Flynn’s Are We Getting Smarter?

Author

Jason Collins

Published

February 25, 2013

James Flynn of Flynn effect fame has a relatively new book out, Are We Getting Smarter? I have found Flynn’s earlier books to be easy but not great reads, and this book followed that pattern. However, reading them is worthwhile as they tend to provide a comprehensive update on the latest in IQ testing from around the globe. Flynn is also not afraid to throw in some interesting arguments.

The question in the title of the book has two elements. First, does the Flynn effect mean that we are getting smarter? Flynn prefers to say that we are not necessarily smarter, but that we are more modern. We are born with the same mental hardware, but in a more complex world humans are becoming more “scientific” in their thinking. We are better able to characterise and abstract.

The second is whether this trend is continuing, and generally it is. Except for the Scandinavian countries, IQ is still going up in the United States, England, Germany and other developed countries. IQ is also increasing at a slightly faster rate in developing countries, but not fast enough to close the gap with developed countries in the near future. There are also some notable exceptions, such as Sudan.

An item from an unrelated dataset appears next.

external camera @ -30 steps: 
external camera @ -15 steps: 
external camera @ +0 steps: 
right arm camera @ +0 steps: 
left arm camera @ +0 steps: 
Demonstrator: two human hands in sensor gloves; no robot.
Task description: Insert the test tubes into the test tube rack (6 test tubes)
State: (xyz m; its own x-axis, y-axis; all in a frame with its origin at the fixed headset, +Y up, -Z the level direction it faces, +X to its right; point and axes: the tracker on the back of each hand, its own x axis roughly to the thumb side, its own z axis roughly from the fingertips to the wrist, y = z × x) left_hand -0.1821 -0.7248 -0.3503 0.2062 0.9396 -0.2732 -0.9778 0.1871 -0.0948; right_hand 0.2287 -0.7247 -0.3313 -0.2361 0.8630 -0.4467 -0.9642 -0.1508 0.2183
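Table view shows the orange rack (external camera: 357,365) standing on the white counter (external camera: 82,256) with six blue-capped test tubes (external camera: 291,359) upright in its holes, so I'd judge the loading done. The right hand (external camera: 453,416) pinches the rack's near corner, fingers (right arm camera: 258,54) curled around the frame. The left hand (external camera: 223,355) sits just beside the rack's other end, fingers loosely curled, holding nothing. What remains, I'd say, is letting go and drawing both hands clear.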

One of the more interesting chapters is Flynn’s discussion of IQ testing of death row inmates. If an inmate has a tested IQ of 65 or below, they are spared execution. But consider two inmates of the same intelligence who were both tested for intelligence in 1975, but one was tested using a 1972 normed test, while the other completed a test normed in 1947-48 (tests need to be normed regularly because of the Flynn effect). Given the different dates on which the tests were normed, the former can have their IQ measured at 65 and be spared, while the latter would be measured at 73 and face the death penalty. The view of courts on this point appears mixed. More broadly, however, it hints at an important discipline in considering IQ test results. If you are confronted with an IQ test result, you should ask when was the test normed and when was the test taken. It is only in that context that the result can be meaningful.

Flynn spends some time revisiting old debates with Arthur Jensen about whether the Flynn effect is measuring anything meaningful. In particular, Flynn accuses Jensen of psychometric obsessions by only caring about whether the Flynn effect is relevant to g, and not about whether there are any real world implications.

The relative cognitive complexity of the tasks (or their relative g-loadings) is beside the point. If you do not care about anything but finding an absolute measure of our ability to deal with cognitive complexity, an absolute measure of intelligence if you will, you will not be interested. Since you cannot correlate IQ gains with g, you dismiss them as “hollow” (Jensen, 1998). But that is only because you have been blinded to social significance by psychometric obsessions.

Despite their disagreements, however, Flynn credits Jensen with triggering his interest in the area, and dedicates the book to him. Flynn writes:

Psychologists should thank Jensen for pursuing his life-long mission, against great odds, to clarify the concept of g. In addition to intellectual eminence, he had the courage to face down opposition often political rather than scientific. If I have made a significant contribution to the literature, virtually every endeavor was in response to a problem set by Arthur Jensen.

The book also contains come interesting ideas about of the growing gap in language between parents and children (the problem teenage years) and the rise of single motherhood among black women in the absence of eligible men. Flynn also explores what he calls the bright tax and bright bonus - the relatively steeper decline in analytical ability but slower decline in verbal ability as those of high intelligence age (which I have posted about before).